I wish I had thought to take a picture of them, sitting there with me. Me, all hulled out and bare—wearing my soft pants and no makeup, because with them I can. And them—six of my close friends–using their smartphones (of all things) and their words and their hands that can’t be still in the face of injustice–to put me back together. I’m sure they hardly knew how well they held me.
In the evening, we gather around a table to plan a time to get away together, but before we even get to that they reach for me and they want to know what’s happening now with the kids, with our school. So I tell them, looking around the table and gathering in all our mama-tired faces, all our stretched thin places. They feel worn, just like me. Now, maybe more than ever, I’m aware that we each have our own knots fraying loose at the edges. We all have so much we don’t know how and desperately little margin for all our caring about it. But maybe that’s what makes it possible for us to offer each other grace. Oh, we have our brittle moments, when our voices sound a bit too far removed, but it always comes back to this—this sitting around a table reaching into each other’s lives.
So I put down the truth I carry and spread it out in front of me on the table, right there beside a plate of crackers and a block of cheese. These friends of mine, they listen to me talk about how my heart is broken for so many hurting families. I tell them about how I have cried, listening to parents speak of their pain, of children mistreated and discarded and dismissed before and thriving now, finally. The words pour out, as though just the one question—So, what’s happened?—serves as my heart-stent. I sit bare, telling my soft-pants-and-no-makeup friends the ripping stories of these others, feeling all emptied but wishing I could change things. This openness is maybe our best gift to each other, that tonight we are unmasked and trusting. The rush ebbs, and I fall silent.
“What if,” one of my friends says, filling the open space,”what if we all write a letter to the governor.
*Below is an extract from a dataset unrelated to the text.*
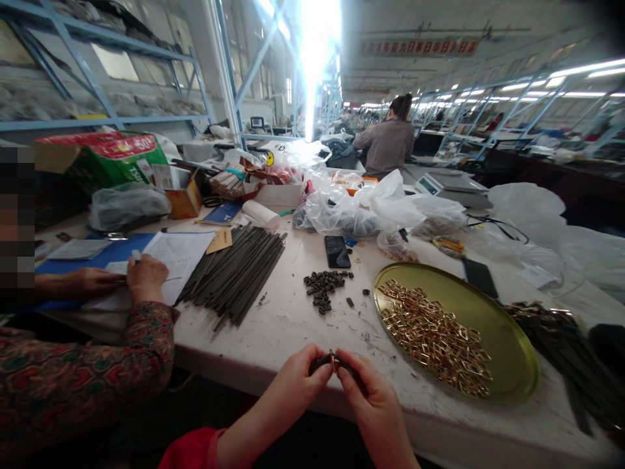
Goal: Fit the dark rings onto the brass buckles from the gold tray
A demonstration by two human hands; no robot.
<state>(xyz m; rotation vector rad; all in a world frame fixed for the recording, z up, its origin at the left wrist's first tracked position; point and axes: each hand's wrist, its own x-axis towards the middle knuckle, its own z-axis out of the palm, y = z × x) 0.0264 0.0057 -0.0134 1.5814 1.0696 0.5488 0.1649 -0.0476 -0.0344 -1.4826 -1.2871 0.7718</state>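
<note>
Close to the table's front edge, my left hand (297,380) and my right hand (370,389) meet around a dark strap (318,362). Both hands are closed on it, fingertips pinching. A small gold buckle (333,362) shows between the thumbs, at the strap. My fingers hide most of the strap. Beyond my hands lies a heap of small dark loops (323,290). A bundle of long dark strips (239,270) is to the left. Many gold buckles (434,339) are piled on a round gold tray (512,371) to my right.
At the left, a person in a patterned sleeve (97,365) writes on paper (183,251). A black phone (338,252) lies beyond the loops. Plastic bags (361,205) and boxes crowd the back. Dark straps with gold pieces (549,332) lie beyond the tray. Another person (390,140) sits farther off.
</note>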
I mean, what if tonight or tomorrow he gets six letters all at once?” It’s as if I’ve fallen, and she offers me her hand, her iron-laced courage.
“Let’s do it now,” another friend says, lending her spontaneity, her bright-lit belief in possibility. “Get your phones. Let’s do it right now.”
And they do.
Right then. While we’re sitting at the table. It’s neither a mean to nor a maybe, but a right now gift.
And they make me laugh, throwing out sentences they’d like to write and then smoothing them out collaboratively. I watch them build scaffolding under my dangling feet, sentence upon sentence, for support. They remind me that we are all stronger together, and that this is why the enemy of our souls works so hard to divide us.
As a current educator in the private sector, I am appalled that North Carolina handled these children and their education in such a careless manner…and… Children at this school have been given a safe environment to learn and to thrive. I have heard stories from parents there about the remarkable and wonderful changes this school has made in their children’s lives…and…If the State Board considers Dynamic a “risk” for financial reasons, I can tell you that these parents of this small school have more dedication and drive to see this school succeed, not only for their own children, but for those that would come behind them in the future. Six separate letters from six beautifully different friends. Six willing to sign their names to a fight for justice. Six uniquely offering me the gifts they have when I feel most vulnerable. Six reaching for me while I fight for faith.
So I sit–emptied and bringing nothing, but slowly filling. I watch my friends furiously typing, reading back lines and paragraphs, exchanging ideas, and I am actually stunned that they are helping this way, that they can’t sit still or feel satisfied with wishing out loud that things were different. What a terrible lie we all believe—despite so much contradictory evidence—when we believe God has left us to fight alone. These are not the first letters my friends have written in support of our school. All along they—and many others—have stood beside us, insisting on something better. Shared strength brought to action builds shelter for the least of these, and societies change. And in an evening, God uses six friends to gather in my fraying edges and pour their gifts right into the emptiest parts of me, supplying me for this journey that feels like too much for me.
And suddenly, watching and listening to them, I smile over this silly thing that comes to me: It takes six letters to spell friend.